• WHAT IS EXPECTED: The answer should be an exact copy of the data.
Top of DATA SHOWN
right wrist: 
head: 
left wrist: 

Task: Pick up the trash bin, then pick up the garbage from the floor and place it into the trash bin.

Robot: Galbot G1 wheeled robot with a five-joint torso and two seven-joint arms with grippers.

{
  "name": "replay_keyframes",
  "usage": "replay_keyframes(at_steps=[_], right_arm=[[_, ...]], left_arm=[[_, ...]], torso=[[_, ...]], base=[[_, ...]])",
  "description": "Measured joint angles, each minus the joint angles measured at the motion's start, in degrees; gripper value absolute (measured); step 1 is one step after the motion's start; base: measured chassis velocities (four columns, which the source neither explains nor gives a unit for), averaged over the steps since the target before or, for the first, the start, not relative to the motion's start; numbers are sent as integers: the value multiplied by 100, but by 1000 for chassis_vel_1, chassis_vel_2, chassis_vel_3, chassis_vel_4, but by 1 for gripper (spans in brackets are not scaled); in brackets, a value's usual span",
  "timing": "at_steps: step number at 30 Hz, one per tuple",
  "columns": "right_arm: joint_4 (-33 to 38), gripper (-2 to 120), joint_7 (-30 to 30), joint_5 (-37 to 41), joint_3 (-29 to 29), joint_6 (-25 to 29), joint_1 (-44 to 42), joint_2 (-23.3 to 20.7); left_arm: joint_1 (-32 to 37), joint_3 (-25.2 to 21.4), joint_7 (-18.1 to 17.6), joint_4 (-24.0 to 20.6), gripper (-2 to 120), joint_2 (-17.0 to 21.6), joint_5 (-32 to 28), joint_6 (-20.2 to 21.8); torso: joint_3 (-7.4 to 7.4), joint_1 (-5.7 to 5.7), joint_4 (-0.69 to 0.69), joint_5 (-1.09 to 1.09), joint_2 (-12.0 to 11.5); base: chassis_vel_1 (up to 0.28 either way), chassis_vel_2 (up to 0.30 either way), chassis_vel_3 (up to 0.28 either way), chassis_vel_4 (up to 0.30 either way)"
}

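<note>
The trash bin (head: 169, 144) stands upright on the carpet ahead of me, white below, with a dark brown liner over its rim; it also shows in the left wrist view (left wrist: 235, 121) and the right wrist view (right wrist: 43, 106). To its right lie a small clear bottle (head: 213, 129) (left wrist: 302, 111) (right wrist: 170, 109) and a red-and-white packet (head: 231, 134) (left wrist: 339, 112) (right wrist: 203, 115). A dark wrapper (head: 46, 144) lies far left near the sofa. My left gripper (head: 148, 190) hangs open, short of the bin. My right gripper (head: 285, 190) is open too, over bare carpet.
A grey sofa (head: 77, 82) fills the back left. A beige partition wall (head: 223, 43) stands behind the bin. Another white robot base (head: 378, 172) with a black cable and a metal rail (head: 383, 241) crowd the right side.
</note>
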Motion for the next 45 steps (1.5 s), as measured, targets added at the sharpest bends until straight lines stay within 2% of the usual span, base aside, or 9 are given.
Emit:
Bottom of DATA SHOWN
• YOUR SOLUTION:
right wrist: 
head: 
left wrist: 

Task: Pick up the trash bin, then pick up the garbage from the floor and place it into the trash bin.

Robot: Galbot G1 wheeled robot with a five-joint torso and two seven-joint arms with grippers.

{
  "name": "replay_keyframes",
  "usage": "replay_keyframes(at_steps=[_], right_arm=[[_, ...]], left_arm=[[_, ...]], torso=[[_, ...]], base=[[_, ...]])",
  "description": "Measured joint angles, each minus the joint angles measured at the motion's start, in degrees; gripper value absolute (measured); step 1 is one step after the motion's start; base: measured chassis velocities (four columns, which the source neither explains nor gives a unit for), averaged over the steps since the target before or, for the first, the start, not relative to the motion's start; numbers are sent as integers: the value multiplied by 100, but by 1000 for chassis_vel_1, chassis_vel_2, chassis_vel_3, chassis_vel_4, but by 1 for gripper (spans in brackets are not scaled); in brackets, a value's usual span",
  "timing": "at_steps: step number at 30 Hz, one per tuple",
  "columns": "right_arm: joint_4 (-33 to 38), gripper (-2 to 120), joint_7 (-30 to 30), joint_5 (-37 to 41), joint_3 (-29 to 29), joint_6 (-25 to 29), joint_1 (-44 to 42), joint_2 (-23.3 to 20.7); left_arm: joint_1 (-32 to 37), joint_3 (-25.2 to 21.4), joint_7 (-18.1 to 17.6), joint_4 (-24.0 to 20.6), gripper (-2 to 120), joint_2 (-17.0 to 21.6), joint_5 (-32 to 28), joint_6 (-20.2 to 21.8); torso: joint_3 (-7.4 to 7.4), joint_1 (-5.7 to 5.7), joint_4 (-0.69 to 0.69), joint_5 (-1.09 to 1.09), joint_2 (-12.0 to 11.5); base: chassis_vel_1 (up to 0.28 either way), chassis_vel_2 (up to 0.30 either way), chassis_vel_3 (up to 0.28 either way), chassis_vel_4 (up to 0.30 either way)"
}

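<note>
The trash bin (head: 169, 144) stands upright on the carpet ahead of me, white below, with a dark brown liner over its rim; it also shows in the left wrist view (left wrist: 235, 121) and the right wrist view (right wrist: 43, 106). To its right lie a small clear bottle (head: 213, 129) (left wrist: 302, 111) (right wrist: 170, 109) and a red-and-white packet (head: 231, 134) (left wrist: 339, 112) (right wrist: 203, 115). A dark wrapper (head: 46, 144) lies far left near the sofa. My left gripper (head: 148, 190) hangs open, short of the bin. My right gripper (head: 285, 190) is open too, over bare carpet.
A grey sofa (head: 77, 82) fills the back left. A beige partition wall (head: 223, 43) stands behind the bin. Another white robot base (head: 378, 172) with a black cable and a metal rail (head: 383, 241) crowd the right side.
</note>
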Motion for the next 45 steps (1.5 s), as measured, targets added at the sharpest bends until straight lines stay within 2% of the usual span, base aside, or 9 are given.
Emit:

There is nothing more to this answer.